Task details: The data beneath this task has to be reprinted character for character.

Information supplied:

──────────────────────────────

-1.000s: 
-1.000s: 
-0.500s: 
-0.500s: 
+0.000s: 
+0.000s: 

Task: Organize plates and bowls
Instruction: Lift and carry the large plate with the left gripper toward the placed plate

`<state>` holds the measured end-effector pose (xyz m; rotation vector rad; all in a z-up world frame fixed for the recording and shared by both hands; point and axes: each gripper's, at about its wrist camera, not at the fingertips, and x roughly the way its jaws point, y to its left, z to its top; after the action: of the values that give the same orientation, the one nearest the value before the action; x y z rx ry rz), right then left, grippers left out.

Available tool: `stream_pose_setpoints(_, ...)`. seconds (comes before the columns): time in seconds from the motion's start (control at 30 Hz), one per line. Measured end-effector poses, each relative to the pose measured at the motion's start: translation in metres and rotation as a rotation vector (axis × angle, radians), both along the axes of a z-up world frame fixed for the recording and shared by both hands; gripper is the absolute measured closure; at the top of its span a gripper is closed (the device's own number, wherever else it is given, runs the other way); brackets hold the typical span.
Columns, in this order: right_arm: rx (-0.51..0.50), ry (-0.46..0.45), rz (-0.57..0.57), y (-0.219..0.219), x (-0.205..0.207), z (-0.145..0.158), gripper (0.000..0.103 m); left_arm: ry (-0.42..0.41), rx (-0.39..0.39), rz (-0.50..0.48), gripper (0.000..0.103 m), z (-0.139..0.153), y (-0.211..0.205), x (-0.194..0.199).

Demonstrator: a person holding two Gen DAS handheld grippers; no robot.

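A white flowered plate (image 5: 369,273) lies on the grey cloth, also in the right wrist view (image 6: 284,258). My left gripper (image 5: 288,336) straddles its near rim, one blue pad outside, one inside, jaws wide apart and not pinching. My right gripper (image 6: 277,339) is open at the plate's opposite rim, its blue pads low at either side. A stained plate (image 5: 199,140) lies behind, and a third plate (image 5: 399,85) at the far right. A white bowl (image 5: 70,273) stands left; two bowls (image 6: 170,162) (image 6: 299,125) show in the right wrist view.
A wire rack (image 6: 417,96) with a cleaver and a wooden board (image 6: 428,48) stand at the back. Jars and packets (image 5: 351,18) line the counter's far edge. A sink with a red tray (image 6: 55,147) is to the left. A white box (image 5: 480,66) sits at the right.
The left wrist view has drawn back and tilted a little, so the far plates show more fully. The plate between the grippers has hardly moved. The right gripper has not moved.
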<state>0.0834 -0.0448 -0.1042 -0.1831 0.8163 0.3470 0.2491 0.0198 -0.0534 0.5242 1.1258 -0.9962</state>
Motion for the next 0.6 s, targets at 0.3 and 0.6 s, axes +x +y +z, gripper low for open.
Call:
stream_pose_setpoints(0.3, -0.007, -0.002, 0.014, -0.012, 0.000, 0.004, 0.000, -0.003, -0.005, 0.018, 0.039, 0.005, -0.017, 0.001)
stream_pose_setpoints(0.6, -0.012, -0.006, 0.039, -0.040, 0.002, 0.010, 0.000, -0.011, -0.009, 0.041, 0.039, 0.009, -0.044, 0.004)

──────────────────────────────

Response to this task:
-1.000s: 
-1.000s: 
-0.500s: 
-0.500s: 
+0.000s: 
+0.000s: 

Task: Organize plates and bowls
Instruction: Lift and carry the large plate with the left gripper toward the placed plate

`<state>` holds the measured end-effector pose (xyz m; rotation vector rad; all in a z-up world frame fixed for the recording and shared by both hands; point and axes: each gripper's, at about its wrist camera, not at the fingertips, and x roughly the way its jaws point, y to its left, z to its top; after the action: of the values that give the same orientation, the one nearest the value before the action; x y z rx ry rz), right then left, grippers left out.

Available tool: `stream_pose_setpoints(_, ...)`. seconds (comes before the columns): time in seconds from the motion's start (control at 30 Hz), one per line. Measured end-effector poses, each relative to the pose measured at the motion's start: translation in metres and rotation as a rotation vector (axis × angle, radians), both along the axes of a z-up world frame fixed for the recording and shared by both hands; gripper is the absolute measured closure; at the top of its span a gripper is closed (the device's own number, wherever else it is given, runs the other way); brackets hold the typical span.
Columns, in this order: right_arm: rx (-0.51..0.50), ry (-0.46..0.45), rz (-0.57..0.57), y (-0.219..0.219), x (-0.205..0.207), z (-0.145..0.158), gripper (0.000..0.103 m); left_arm: ry (-0.42..0.41), rx (-0.39..0.39), rz (-0.50..0.48), gripper (0.000..0.103 m), z (-0.139..0.153), y (-0.211..0.205), x (-0.194..0.199).

Demonstrator: a person holding two Gen DAS handheld grippers; no robot.

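A white flowered plate (image 5: 369,273) lies on the grey cloth, also in the right wrist view (image 6: 284,258). My left gripper (image 5: 288,336) straddles its near rim, one blue pad outside, one inside, jaws wide apart and not pinching. My right gripper (image 6: 277,339) is open at the plate's opposite rim, its blue pads low at either side. A stained plate (image 5: 199,140) lies behind, and a third plate (image 5: 399,85) at the far right. A white bowl (image 5: 70,273) stands left; two bowls (image 6: 170,162) (image 6: 299,125) show in the right wrist view.
A wire rack (image 6: 417,96) with a cleaver and a wooden board (image 6: 428,48) stand at the back. Jars and packets (image 5: 351,18) line the counter's far edge. A sink with a red tray (image 6: 55,147) is to the left. A white box (image 5: 480,66) sits at the right.
The left wrist view has drawn back and tilted a little, so the far plates show more fully. The plate between the grippers has hardly moved. The right gripper has not moved.
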<state>0.0834 -0.0448 -0.1042 -0.1831 0.8163 0.3470 0.2491 0.0198 -0.0534 0.5242 1.1258 -0.9962</state>
Motion for the next 0.6 s, targets at 0.3 and 0.6 s, axes +x +y +z, gripper low for open.
Call:
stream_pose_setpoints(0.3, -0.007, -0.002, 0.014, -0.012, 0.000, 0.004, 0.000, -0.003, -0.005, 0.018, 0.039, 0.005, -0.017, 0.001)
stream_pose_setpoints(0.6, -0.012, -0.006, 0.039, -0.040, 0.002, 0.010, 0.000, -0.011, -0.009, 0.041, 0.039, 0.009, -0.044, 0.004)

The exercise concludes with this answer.